Problem: Write out every record below exactly as it appears, omitting the pictures.

::: Input data :::

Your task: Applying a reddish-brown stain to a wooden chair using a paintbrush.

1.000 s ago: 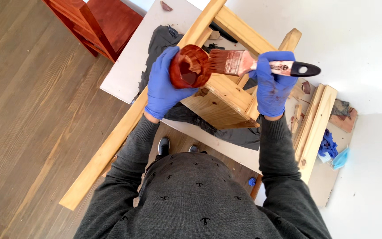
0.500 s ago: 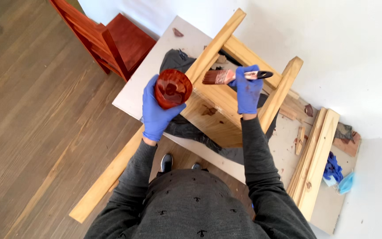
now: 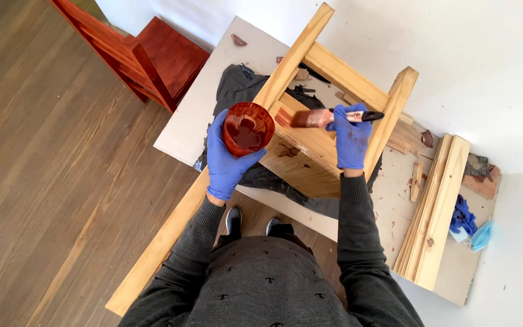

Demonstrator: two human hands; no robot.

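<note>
While perhaps touching the wooden frame [image 3: 310, 142], brush [image 3: 328, 117] clenched in right hand [image 3: 351, 140], cup [image 3: 247, 128] in left hand [image 3: 225, 158].

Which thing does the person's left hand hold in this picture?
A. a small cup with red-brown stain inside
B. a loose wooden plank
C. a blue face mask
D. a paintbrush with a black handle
A: the left hand, in a blue glove, grips the stain cup, while the right hand holds the paintbrush against the unpainted wooden frame.
</note>
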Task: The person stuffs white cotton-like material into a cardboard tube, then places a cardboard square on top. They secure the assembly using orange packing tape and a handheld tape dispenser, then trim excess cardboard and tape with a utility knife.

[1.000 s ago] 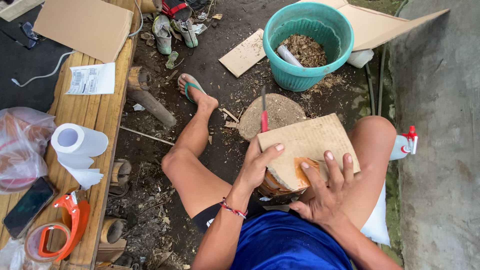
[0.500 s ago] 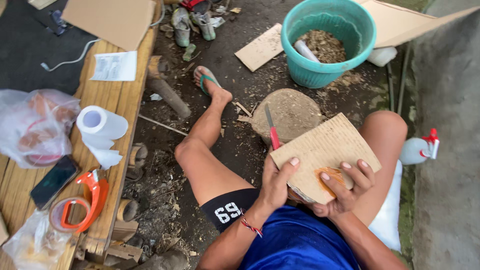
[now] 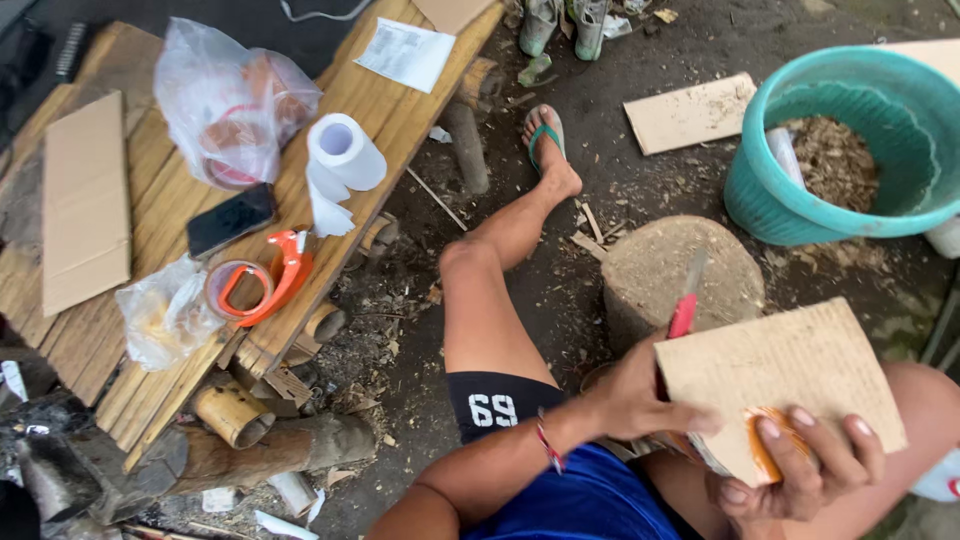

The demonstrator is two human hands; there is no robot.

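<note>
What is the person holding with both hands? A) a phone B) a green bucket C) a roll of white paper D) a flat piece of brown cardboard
D: the left hand and the right hand both grip the flat piece of brown cardboard over the lap, while the paper roll and the phone lie on the wooden bench, and the bucket stands on the ground.

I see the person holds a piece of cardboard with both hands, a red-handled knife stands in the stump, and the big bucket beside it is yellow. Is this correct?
Not quite: the bucket is teal, not yellow, as the head view shows. The rest stands: the left hand and right hand hold the cardboard, and the red-handled knife stands in the stump.
</note>
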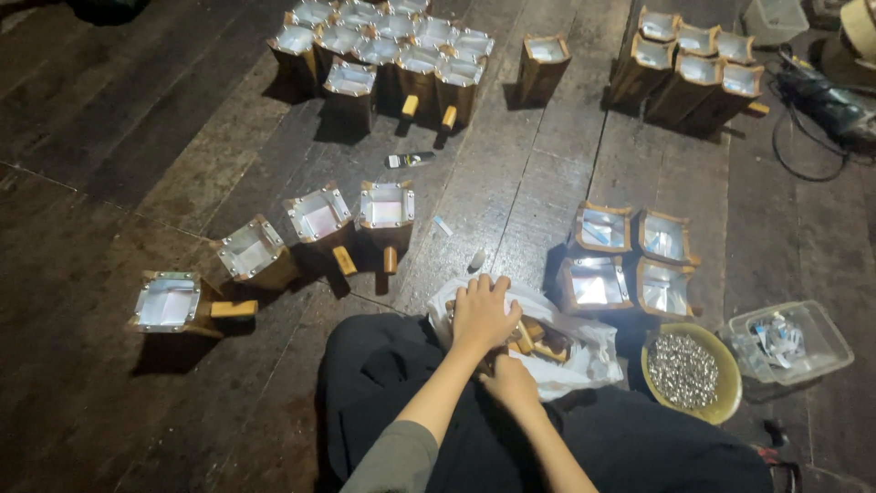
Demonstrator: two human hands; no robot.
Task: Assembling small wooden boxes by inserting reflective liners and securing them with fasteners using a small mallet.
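Seated on the dark plank floor [109, 183], the person has both hands at a white plastic bag [584, 351] that lies in the lap, just left of a yellow bowl of small metal pieces [689, 370]. Their left hand [481, 315] lies palm-down on the bag's mouth, fingers spread over it; whether it grips anything I cannot tell. Their right hand [511, 382] is tucked at the bag's near edge, and its grasp is hidden too. Inside show short wooden pieces [538, 340], likely light, stiff and smooth, best pinched across their sides. The bag itself looks thin and crinkly, apt to slide. Box-shaped wooden holders with foil-lined mouths [319, 217] stand all around.
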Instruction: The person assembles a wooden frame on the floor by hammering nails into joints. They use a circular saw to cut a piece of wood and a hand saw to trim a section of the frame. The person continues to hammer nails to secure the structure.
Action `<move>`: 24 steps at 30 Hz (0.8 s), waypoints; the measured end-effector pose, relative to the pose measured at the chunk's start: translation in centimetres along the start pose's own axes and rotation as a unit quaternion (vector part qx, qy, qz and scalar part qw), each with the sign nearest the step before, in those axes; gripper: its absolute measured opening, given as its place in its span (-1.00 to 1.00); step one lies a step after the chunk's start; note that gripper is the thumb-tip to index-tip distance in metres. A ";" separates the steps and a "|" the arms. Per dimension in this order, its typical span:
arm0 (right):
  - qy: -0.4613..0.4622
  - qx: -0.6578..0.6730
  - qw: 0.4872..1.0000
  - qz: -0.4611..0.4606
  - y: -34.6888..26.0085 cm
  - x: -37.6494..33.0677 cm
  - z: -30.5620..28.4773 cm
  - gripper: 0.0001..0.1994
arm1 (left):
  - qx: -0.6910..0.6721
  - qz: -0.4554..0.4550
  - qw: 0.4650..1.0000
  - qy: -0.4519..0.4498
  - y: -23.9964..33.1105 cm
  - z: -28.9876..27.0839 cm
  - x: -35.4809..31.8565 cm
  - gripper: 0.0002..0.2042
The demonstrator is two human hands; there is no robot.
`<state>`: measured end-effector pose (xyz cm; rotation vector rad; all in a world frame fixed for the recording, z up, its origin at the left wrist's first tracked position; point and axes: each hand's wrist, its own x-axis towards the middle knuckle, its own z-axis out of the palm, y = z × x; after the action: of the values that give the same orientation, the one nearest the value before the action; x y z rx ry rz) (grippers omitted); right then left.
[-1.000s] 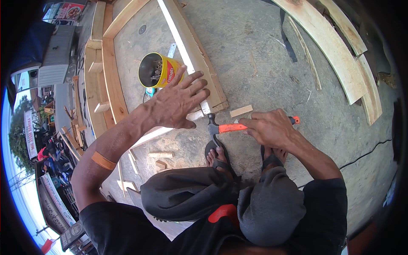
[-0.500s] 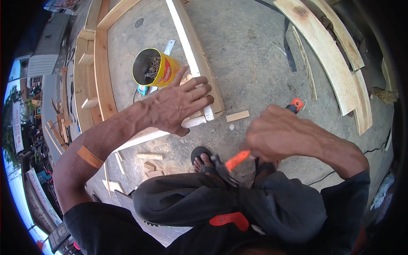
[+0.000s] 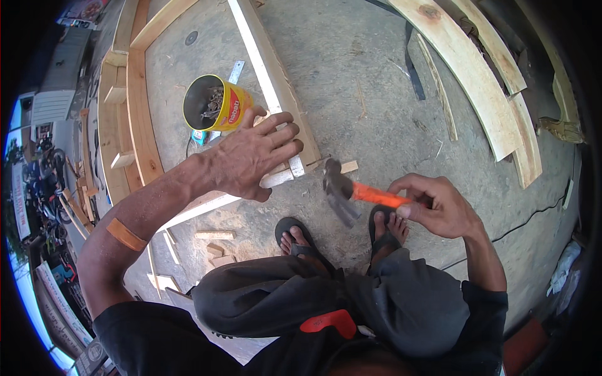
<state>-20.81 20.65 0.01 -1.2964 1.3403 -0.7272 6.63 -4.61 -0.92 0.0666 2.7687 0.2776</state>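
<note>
A claw hammer (image 3: 378, 195) with an orange handle and dark head is gripped in my right hand (image 3: 439, 203). Its head is close to the corner of a wooden frame (image 3: 282, 84), where a thin, nail-like piece seems to stick out of the end. Over that corner lies my left hand (image 3: 254, 156), fingers spread across the frame's white edge and nothing in its grasp. Just beyond the left hand, inside the frame, stands a yellow bucket (image 3: 236, 105) holding many small metal pieces, likely nails. The left palm's underside is hidden.
Beside the bucket are a teal tape measure (image 3: 199, 136) and a metal ruler (image 3: 236, 71). Long boards (image 3: 464, 75) lie at the far right. Wood offcuts (image 3: 214, 235) are scattered near my left knee, and a small wood strip (image 3: 349, 167) lies by the corner. My sandalled feet are below the hammer.
My right hand has turned, bringing the hammer head up and away from my knees to beside the frame corner. My left hand stays on the frame; the whole view has shifted slightly.
</note>
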 end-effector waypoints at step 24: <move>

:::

Answer:
Your task: Applying a reddish-brown stain to a wooden chair using a paintbrush.

1.000 s ago: 
0.500 s ago: 
now: 

Demonstrator: two human hands; no robot.

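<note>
While perhaps touching the wooden frame [image 3: 310, 142], brush [image 3: 328, 117] clenched in right hand [image 3: 351, 140], cup [image 3: 247, 128] in left hand [image 3: 225, 158].

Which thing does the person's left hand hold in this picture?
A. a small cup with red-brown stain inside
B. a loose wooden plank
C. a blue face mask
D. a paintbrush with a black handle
A: the left hand, in a blue glove, grips the stain cup, while the right hand holds the paintbrush against the unpainted wooden frame.
</note>
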Task: The person stuffs white cotton-like material into a cardboard tube, then places a cardboard square on top. They secure the assembly using orange packing tape and a handheld tape dispenser, then trim excess cardboard and tape with a utility knife.

[1.000 s ago] 
[0.500 s ago] 
[now] 

The demonstrator is two human hands; there is no robot.

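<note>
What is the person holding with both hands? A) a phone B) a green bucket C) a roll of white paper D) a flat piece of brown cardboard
D: the left hand and the right hand both grip the flat piece of brown cardboard over the lap, while the paper roll and the phone lie on the wooden bench, and the bucket stands on the ground.

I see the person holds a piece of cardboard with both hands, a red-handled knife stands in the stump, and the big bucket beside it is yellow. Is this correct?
Not quite: the bucket is teal, not yellow, as the head view shows. The rest stands: the left hand and right hand hold the cardboard, and the red-handled knife stands in the stump.
</note>
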Demonstrator: two human hands; no robot.
Task: Assembling small wooden boxes by inserting reflective liners and securing them with fasteners using a small mallet.
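Seated on the dark plank floor [109, 183], the person has both hands at a white plastic bag [584, 351] that lies in the lap, just left of a yellow bowl of small metal pieces [689, 370]. Their left hand [481, 315] lies palm-down on the bag's mouth, fingers spread over it; whether it grips anything I cannot tell. Their right hand [511, 382] is tucked at the bag's near edge, and its grasp is hidden too. Inside show short wooden pieces [538, 340], likely light, stiff and smooth, best pinched across their sides. The bag itself looks thin and crinkly, apt to slide. Box-shaped wooden holders with foil-lined mouths [319, 217] stand all around.
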Instruction: The person assembles a wooden frame on the floor by hammering nails into joints. They use a circular saw to cut a piece of wood and a hand saw to trim a section of the frame. The person continues to hammer nails to secure the structure.
Action `<move>`: 24 steps at 30 Hz (0.8 s), waypoints; the measured end-effector pose, relative to the pose measured at the chunk's start: translation in centimetres along the start pose's own axes and rotation as a unit quaternion (vector part qx, qy, qz and scalar part qw), each with the sign nearest the step before, in those axes; gripper: its absolute measured opening, given as its place in its span (-1.00 to 1.00); step one lies a step after the chunk's start; note that gripper is the thumb-tip to index-tip distance in metres. A ";" separates the steps and a "|" the arms. Per dimension in this order, its typical span:
arm0 (right):
  - qy: -0.4613..0.4622
  - qx: -0.6578..0.6730
  - qw: 0.4872..1.0000
  - qz: -0.4611..0.4606
  - y: -34.6888..26.0085 cm
  - x: -37.6494..33.0677 cm
  - z: -30.5620..28.4773 cm
  - gripper: 0.0001..0.1994
arm1 (left):
  - qx: -0.6910..0.6721
  - qz: -0.4554..0.4550
  - qw: 0.4650..1.0000
  - qy: -0.4519..0.4498
  - y: -23.9964..33.1105 cm
  - z: -28.9876..27.0839 cm
  - x: -35.4809..31.8565 cm
  - gripper: 0.0002..0.2042
The demonstrator is two human hands; there is no robot.
`<state>`: measured end-effector pose (xyz cm; rotation vector rad; all in a world frame fixed for the recording, z up, its origin at the left wrist's first tracked position; point and axes: each hand's wrist, its own x-axis towards the middle knuckle, its own z-axis out of the palm, y = z × x; after the action: of the values that give the same orientation, the one nearest the value before the action; x y z rx ry rz) (grippers omitted); right then left.
[-1.000s] 
[-0.500s] 
[+0.000s] 
<state>-20.81 20.65 0.01 -1.2964 1.3403 -0.7272 6.63 -4.61 -0.92 0.0666 2.7687 0.2776</state>
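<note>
A claw hammer (image 3: 378, 195) with an orange handle and dark head is gripped in my right hand (image 3: 439, 203). Its head is close to the corner of a wooden frame (image 3: 282, 84), where a thin, nail-like piece seems to stick out of the end. Over that corner lies my left hand (image 3: 254, 156), fingers spread across the frame's white edge and nothing in its grasp. Just beyond the left hand, inside the frame, stands a yellow bucket (image 3: 236, 105) holding many small metal pieces, likely nails. The left palm's underside is hidden.
Beside the bucket are a teal tape measure (image 3: 199, 136) and a metal ruler (image 3: 236, 71). Long boards (image 3: 464, 75) lie at the far right. Wood offcuts (image 3: 214, 235) are scattered near my left knee, and a small wood strip (image 3: 349, 167) lies by the corner. My sandalled feet are below the hammer.
My right hand has turned, bringing the hammer head up and away from my knees to beside the frame corner. My left hand stays on the frame; the whole view has shifted slightly.
</note>
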 end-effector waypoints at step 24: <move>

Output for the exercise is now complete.